** Work task **
Without including any pictures, write out all the records word for word.

** Given data **
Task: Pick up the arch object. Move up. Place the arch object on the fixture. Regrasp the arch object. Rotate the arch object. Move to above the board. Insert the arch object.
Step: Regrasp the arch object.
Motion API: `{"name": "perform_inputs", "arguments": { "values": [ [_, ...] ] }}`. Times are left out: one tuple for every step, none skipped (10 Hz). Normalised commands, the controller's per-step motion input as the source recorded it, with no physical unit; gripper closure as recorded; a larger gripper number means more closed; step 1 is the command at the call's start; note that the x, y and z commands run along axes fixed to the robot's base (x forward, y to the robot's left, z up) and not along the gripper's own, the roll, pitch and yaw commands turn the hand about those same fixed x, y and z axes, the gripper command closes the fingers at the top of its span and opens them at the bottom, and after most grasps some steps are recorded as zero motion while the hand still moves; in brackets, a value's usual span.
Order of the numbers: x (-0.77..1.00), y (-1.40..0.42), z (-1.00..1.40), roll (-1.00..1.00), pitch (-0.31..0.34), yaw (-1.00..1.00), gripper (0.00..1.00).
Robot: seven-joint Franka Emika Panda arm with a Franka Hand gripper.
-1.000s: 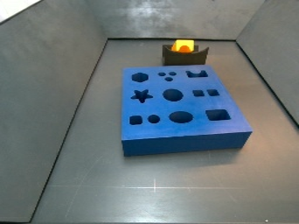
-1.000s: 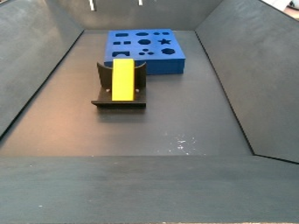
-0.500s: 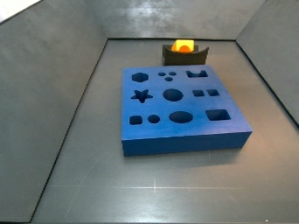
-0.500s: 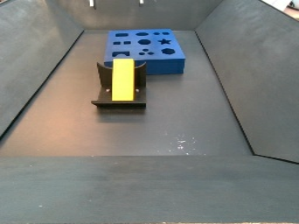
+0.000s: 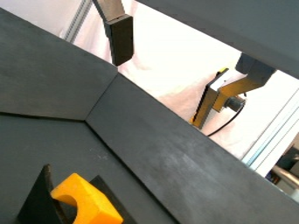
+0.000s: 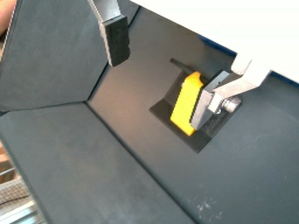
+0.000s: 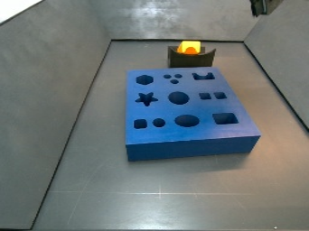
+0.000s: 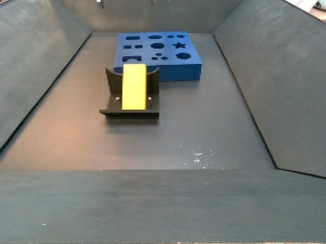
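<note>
The arch [image 8: 132, 88] lies on the fixture [image 8: 129, 110], near the board [image 7: 189, 113]. The gripper [image 6: 176, 57] hangs high above them with its fingers [image 6: 115, 39] spread wide and nothing between them. I think the risk is in the regrasp: if the fingers come down off-centre, they may push the arch sideways in the notch, and later it will not enter its hole.

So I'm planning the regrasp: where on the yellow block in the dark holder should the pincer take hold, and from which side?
Probably from above, on the two long side faces of the yellow block. It lies lengthwise in the holder, which covers its underside, leaving the top and upper sides exposed. The pincer is open, high above the floor, nothing between its fingers.
</note>
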Motion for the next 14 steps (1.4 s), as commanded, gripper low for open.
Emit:
{"name": "perform_inputs", "arguments": {
  "values": [
    [0.08, -0.02, 0.0, 0.22, 0.098, 0.13, 0.0],
    [0.03, 0.08, -1.0, 0.22, 0.197, 0.15, 0.0],
    [0.04, 0.07, -1.0, 0.21, 0.169, 0.16, 0.0],
    [0.05, 0.07, -1.0, 0.19, 0.13, 0.19, 0.0],
    [0.06, 0.06, -1.0, 0.16, 0.093, 0.2, 0.0],
    [0.07, 0.05, -1.0, 0.13, 0.045, 0.2, 0.0],
    [0.08, 0.05, -1.0, 0.12, 0.007, 0.19, 0.0],
    [0.08, 0.04, -1.0, 0.12, -0.018, 0.18, 0.0],
    [0.09, 0.04, -1.0, 0.11, -0.062, 0.15, 0.0],
    [0.1, 0.03, -1.0, 0.1, -0.088, 0.12, 0.0],
    [0.11, 0.03, -1.0, 0.09, -0.113, 0.08, 0.0],
    [0.11, 0.03, -1.0, 0.09, -0.12, 0.06, 0.0],
    [0.11, 0.02, -1.0, 0.09, -0.117, 0.02, 0.0],
    [0.1, 0.02, -0.88, 0.08, -0.11, 0.0, 0.0]
  ]
}}
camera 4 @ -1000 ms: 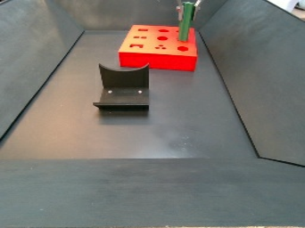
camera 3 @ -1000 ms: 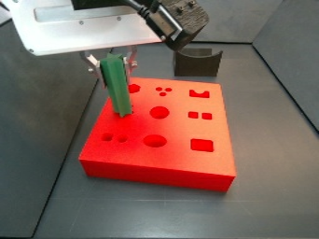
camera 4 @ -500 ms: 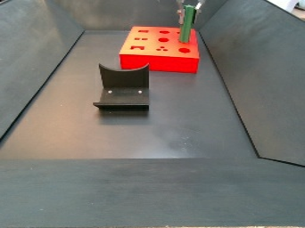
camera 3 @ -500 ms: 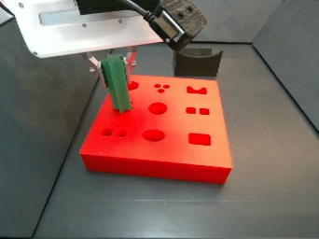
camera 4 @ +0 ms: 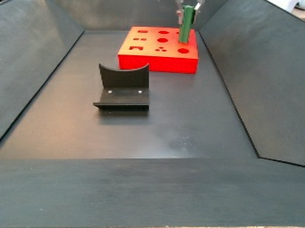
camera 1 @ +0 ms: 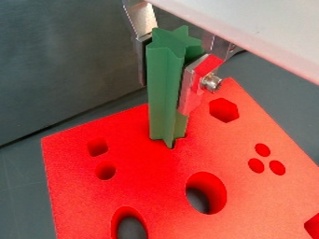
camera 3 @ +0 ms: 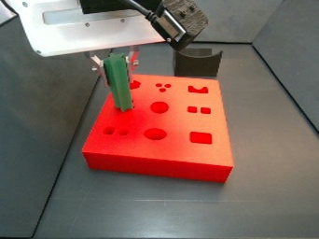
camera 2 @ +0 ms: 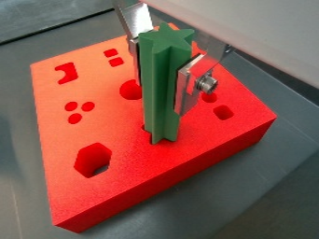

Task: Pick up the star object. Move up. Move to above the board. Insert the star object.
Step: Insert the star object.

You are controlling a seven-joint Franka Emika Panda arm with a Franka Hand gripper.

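Inserting is the step in hand: the end effector is clamped on the star object, held upright w/ its lower tip touching the board at what looks like the star recess, at the board's far-left corner in a side view. Judging by how much peg shows, it's barely seated. Keep it vertical, match star points to the recess, press straight down slowly, no side load; release only once bottomed. Holder sits just beyond the board, clear of the path.

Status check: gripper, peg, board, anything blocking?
Gripper shut on peg, over board. Peg upright, tip at board's top face. Holder well clear.
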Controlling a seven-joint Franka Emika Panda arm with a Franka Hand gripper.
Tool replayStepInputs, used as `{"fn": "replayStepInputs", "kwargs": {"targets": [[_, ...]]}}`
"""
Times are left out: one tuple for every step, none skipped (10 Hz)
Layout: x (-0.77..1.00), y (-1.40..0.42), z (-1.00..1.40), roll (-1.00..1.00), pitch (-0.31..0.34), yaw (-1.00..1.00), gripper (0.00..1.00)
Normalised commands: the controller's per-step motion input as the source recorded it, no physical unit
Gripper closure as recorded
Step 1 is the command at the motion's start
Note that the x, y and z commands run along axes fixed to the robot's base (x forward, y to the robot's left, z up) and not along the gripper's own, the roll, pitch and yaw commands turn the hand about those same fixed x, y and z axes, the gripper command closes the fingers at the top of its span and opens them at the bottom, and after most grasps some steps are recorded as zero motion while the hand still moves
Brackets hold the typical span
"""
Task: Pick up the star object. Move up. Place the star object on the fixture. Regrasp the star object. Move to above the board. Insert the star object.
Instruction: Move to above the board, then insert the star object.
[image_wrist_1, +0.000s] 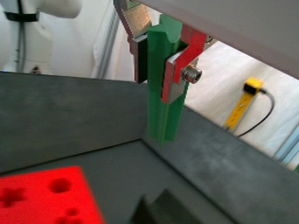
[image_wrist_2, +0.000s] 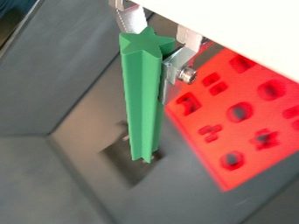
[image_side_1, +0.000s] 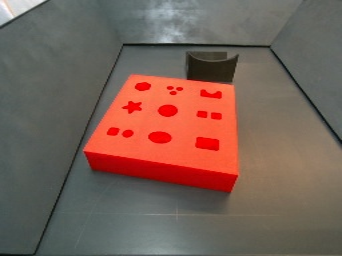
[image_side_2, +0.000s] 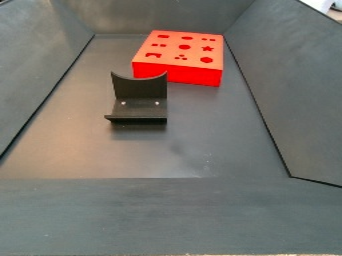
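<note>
In both wrist views my gripper (image_wrist_1: 159, 70) (image_wrist_2: 149, 58) is shut on the star object (image_wrist_1: 163, 96) (image_wrist_2: 140, 96), a bright green peg with a star-shaped end. The peg hangs upright with its upper part between the silver fingers (image_wrist_1: 176, 79) and its lower end free in the air. The board (image_side_1: 167, 125) (image_side_2: 181, 55), a red slab with dark cut-outs, lies flat on the grey floor and also shows below (image_wrist_1: 47, 197) (image_wrist_2: 239, 105). The dark fixture (image_side_1: 211, 65) (image_side_2: 138, 100) stands beside the board with nothing on it. Neither side view shows the gripper or the peg.
Sloping grey walls (image_side_1: 54, 150) (image_side_2: 274, 90) surround the floor on all sides. Beyond the wall edge a yellow part with a black cable (image_wrist_1: 247, 101) and a white object (image_wrist_1: 35, 35) show.
</note>
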Motion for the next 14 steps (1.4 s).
{"fn": "replayStepInputs", "kwargs": {"targets": [[-0.98, -1.00, 0.16, -1.00, -0.167, -0.11, 1.00], [-0.72, -0.66, 0.12, -1.00, -0.174, -0.12, 1.00], [-0.54, -0.47, 0.07, -1.00, -0.172, -0.13, 1.00], [-0.29, -0.19, 0.03, -1.00, -0.155, -0.13, 1.00], [-0.18, -0.11, 0.02, -1.00, -0.144, -0.14, 1.00], [-0.13, -0.05, 0.01, -1.00, -0.143, -0.14, 1.00], [-0.09, -0.02, 0.01, -0.78, -0.117, -0.10, 1.00], [-0.08, 0.01, 0.00, -0.50, -0.084, -0.05, 1.00], [-0.06, 0.01, 0.00, -0.32, -0.068, -0.03, 1.00], [0.00, 0.00, -0.03, 0.00, -0.051, 0.00, 1.00], [-0.07, 0.00, 0.00, 0.00, -0.003, 0.00, 1.00], [-0.57, -0.04, -0.13, 0.14, 0.000, -0.22, 1.00], [-0.75, 0.00, -0.49, 0.13, -0.061, -0.42, 1.00], [-0.65, 0.01, -0.59, 0.07, -0.076, -0.55, 1.00]]}}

** Exercise output **
Task: Pick up the arch object. Move up. Place the arch object on the fixture. Regrasp the arch object. Rotate the arch object. Move to above the board. Insert the arch object.
Step: Regrasp the arch object.
Motion API: `{"name": "perform_inputs", "arguments": { "values": [ [_, ...] ] }}`. Times are left out: one tuple for every step, none skipped (10 Hz). Normalised commands, the controller's per-step motion input as the source recorded it, with no physical unit; gripper closure as recorded; a larger gripper number means more closed; step 1 is the command at the call's start; note that the x, y and z commands run along axes fixed to the robot's base (x forward, y to the robot's left, z up) and not along the gripper's own, the roll, pitch and yaw commands turn the hand about those same fixed x, y and z axes, the gripper command closes the fingers at the top of its span and opens them at the bottom, and after most grasps some steps are recorded as zero motion while the hand still moves; in brackets, a value's usual span.
Order of the numbers: x (-0.77..1.00), y (-1.40..0.42), z (-1.00..1.40), roll (-1.00..1.00), pitch (-0.31..0.34), yaw (-1.00..1.00), gripper (0.00..1.00).
Robot: seven-joint Franka Emika Panda arm with a Franka Hand gripper.
-1.000s: 
-1.000s: 
-0.500s: 
-0.500s: 
+0.000s: 
+0.000s: 
+0.000s: 
+0.000s: 
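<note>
The arch [image 8: 132, 88] lies on the fixture [image 8: 129, 110], near the board [image 7: 189, 113]. The gripper [image 6: 176, 57] hangs high above them with its fingers [image 6: 115, 39] spread wide and nothing between them. I think the risk is in the regrasp: if the fingers come down off-centre, they may push the arch sideways in the notch, and later it will not enter its hole.

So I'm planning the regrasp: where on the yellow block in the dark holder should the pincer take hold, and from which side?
Probably from above, on the two long side faces of the yellow block. It lies lengthwise in the holder, which covers its underside, leaving the top and upper sides exposed. The pincer is open, high above the floor, nothing between its fingers.
</note>
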Motion for the next 14 steps (1.4 s), as commanded, gripper low for open.
Emit:
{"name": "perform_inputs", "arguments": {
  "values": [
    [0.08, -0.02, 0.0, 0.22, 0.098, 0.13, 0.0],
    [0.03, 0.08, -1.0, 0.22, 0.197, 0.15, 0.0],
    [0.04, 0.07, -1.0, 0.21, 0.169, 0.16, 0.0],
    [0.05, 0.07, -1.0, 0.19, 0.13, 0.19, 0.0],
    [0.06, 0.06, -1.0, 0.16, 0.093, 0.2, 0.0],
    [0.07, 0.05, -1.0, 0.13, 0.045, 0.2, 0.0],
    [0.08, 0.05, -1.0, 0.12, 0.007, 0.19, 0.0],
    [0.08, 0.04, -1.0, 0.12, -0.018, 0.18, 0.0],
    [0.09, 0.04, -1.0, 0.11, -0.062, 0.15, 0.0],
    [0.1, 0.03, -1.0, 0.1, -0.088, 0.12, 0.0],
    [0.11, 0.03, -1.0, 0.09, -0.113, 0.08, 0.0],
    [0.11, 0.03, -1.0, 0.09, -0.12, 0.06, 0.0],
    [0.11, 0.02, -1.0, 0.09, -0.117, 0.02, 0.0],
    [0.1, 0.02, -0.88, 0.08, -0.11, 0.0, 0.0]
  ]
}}
camera 4 @ -1000 ms: 
camera 3 @ -1000 ms: 
camera 4 @ -500 ms: 
camera 3 @ -500 ms: 
camera 4 @ +0 ms: 
camera 1 @ +0 ms: 
camera 3 @ +0 ms: 
camera 2 @ +0 ms: 

Task: Pick up the star object. Move up. Move to above the board. Insert the star object.
Step: Insert the star object.

You are controlling a seven-joint Franka Emika Panda arm with a Franka Hand gripper.

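Inserting is the step in hand: the end effector is clamped on the star object, held upright w/ its lower tip touching the board at what looks like the star recess, at the board's far-left corner in a side view. Judging by how much peg shows, it's barely seated. Keep it vertical, match star points to the recess, press straight down slowly, no side load; release only once bottomed. Holder sits just beyond the board, clear of the path.

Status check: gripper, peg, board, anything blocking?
Gripper shut on peg, over board. Peg upright, tip at board's top face. Holder well clear.
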Controlling a seven-joint Franka Emika Panda arm with a Franka Hand gripper.
Tool replayStepInputs, used as `{"fn": "replayStepInputs", "kwargs": {"targets": [[_, ...]]}}`
"""
Times are left out: one tuple for every step, none skipped (10 Hz)
Layout: x (-0.77..1.00), y (-1.40..0.42), z (-1.00..1.40), roll (-1.00..1.00), pitch (-0.31..0.34), yaw (-1.00..1.00), gripper (0.00..1.00)
Normalised commands: the controller's per-step motion input as the source recorded it, no physical unit
Gripper closure as recorded
Step 1 is the command at the motion's start
Note that the x, y and z commands run along axes fixed to the robot's base (x forward, y to the robot's left, z up) and not along the gripper's own, the roll, pitch and yaw commands turn the hand about those same fixed x, y and z axes, the gripper command closes the fingers at the top of its span and opens them at the bottom, and after most grasps some steps are recorded as zero motion while the hand still moves
Brackets hold the typical span
"""
Task: Pick up the star object. Move up. Place the star object on the fixture. Regrasp the star object. Move to above the board. Insert the star object.
Instruction: Move to above the board, then insert the star object.
[image_wrist_1, +0.000s] 
[image_wrist_2, +0.000s] 
[image_side_1, +0.000s] 
[image_side_2, +0.000s] 
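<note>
In both wrist views my gripper (image_wrist_1: 159, 70) (image_wrist_2: 149, 58) is shut on the star object (image_wrist_1: 163, 96) (image_wrist_2: 140, 96), a bright green peg with a star-shaped end. The peg hangs upright with its upper part between the silver fingers (image_wrist_1: 176, 79) and its lower end free in the air. The board (image_side_1: 167, 125) (image_side_2: 181, 55), a red slab with dark cut-outs, lies flat on the grey floor and also shows below (image_wrist_1: 47, 197) (image_wrist_2: 239, 105). The dark fixture (image_side_1: 211, 65) (image_side_2: 138, 100) stands beside the board with nothing on it. Neither side view shows the gripper or the peg.
Sloping grey walls (image_side_1: 54, 150) (image_side_2: 274, 90) surround the floor on all sides. Beyond the wall edge a yellow part with a black cable (image_wrist_1: 247, 101) and a white object (image_wrist_1: 35, 35) show.
</note>
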Motion for the next 14 steps (1.4 s).
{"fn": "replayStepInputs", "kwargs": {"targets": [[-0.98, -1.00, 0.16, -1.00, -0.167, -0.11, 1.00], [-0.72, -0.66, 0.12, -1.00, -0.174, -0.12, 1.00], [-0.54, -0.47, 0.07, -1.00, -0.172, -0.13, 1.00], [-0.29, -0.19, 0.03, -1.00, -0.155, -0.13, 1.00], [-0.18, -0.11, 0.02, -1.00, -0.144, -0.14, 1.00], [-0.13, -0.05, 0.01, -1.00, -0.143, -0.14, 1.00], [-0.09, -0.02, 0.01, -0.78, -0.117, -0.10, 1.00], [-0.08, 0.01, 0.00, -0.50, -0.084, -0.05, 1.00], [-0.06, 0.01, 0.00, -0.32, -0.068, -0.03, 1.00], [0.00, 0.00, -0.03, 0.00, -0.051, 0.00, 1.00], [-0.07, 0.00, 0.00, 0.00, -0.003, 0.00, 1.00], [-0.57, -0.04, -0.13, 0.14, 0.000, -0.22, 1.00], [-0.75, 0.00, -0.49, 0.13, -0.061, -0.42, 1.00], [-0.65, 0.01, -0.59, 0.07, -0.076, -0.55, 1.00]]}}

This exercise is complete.